- **WHAT YOU SHOULD DO**
Across the whole listing, return each line exactly, with no images included.

Segment Start: COLLECTED DATA

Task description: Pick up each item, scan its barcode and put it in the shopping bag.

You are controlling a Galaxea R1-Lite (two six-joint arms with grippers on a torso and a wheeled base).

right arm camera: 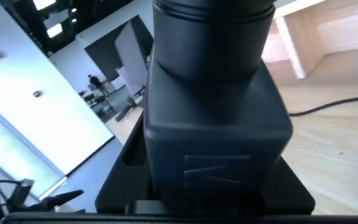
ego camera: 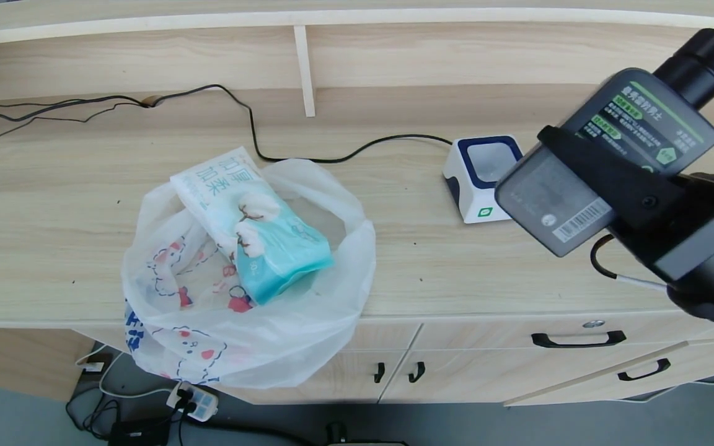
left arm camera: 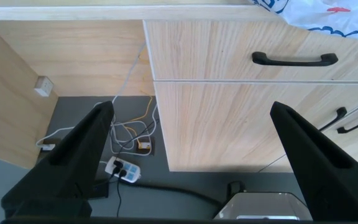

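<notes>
Wooden counter [ego camera: 53, 204]; right gripper [ego camera: 608, 176] clamps dark bottle [ego camera: 636, 118], cap [ego camera: 707, 59] pointing far-right; left gripper [left arm camera: 191, 109] apart.

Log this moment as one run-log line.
right gripper: shut on dark bottle, raised by scanner | left gripper: open, low by drawers | tissue pack: in shopping bag

Light wooden counter [ego camera: 456, 272] holds a white shopping bag [ego camera: 332, 297] near left, barcode scanner [ego camera: 465, 192] right, black cables [ego camera: 253, 133] far
</notes>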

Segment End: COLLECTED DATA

- **SOLUTION FOR THIS PROBLEM**
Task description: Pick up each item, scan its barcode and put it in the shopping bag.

You are controlling a Galaxea R1-Lite (two six-joint arms with grippers on a torso and a wheeled base).

right arm camera: 
ego camera: 
left arm camera: 

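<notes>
Wooden counter [ego camera: 53, 204]; right gripper [ego camera: 608, 176] clamps dark bottle [ego camera: 636, 118], cap [ego camera: 707, 59] pointing far-right; left gripper [left arm camera: 191, 109] apart.

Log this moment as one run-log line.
right gripper: shut on dark bottle, raised by scanner | left gripper: open, low by drawers | tissue pack: in shopping bag

Light wooden counter [ego camera: 456, 272] holds a white shopping bag [ego camera: 332, 297] near left, barcode scanner [ego camera: 465, 192] right, black cables [ego camera: 253, 133] far
</notes>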

There is no more to add to the answer.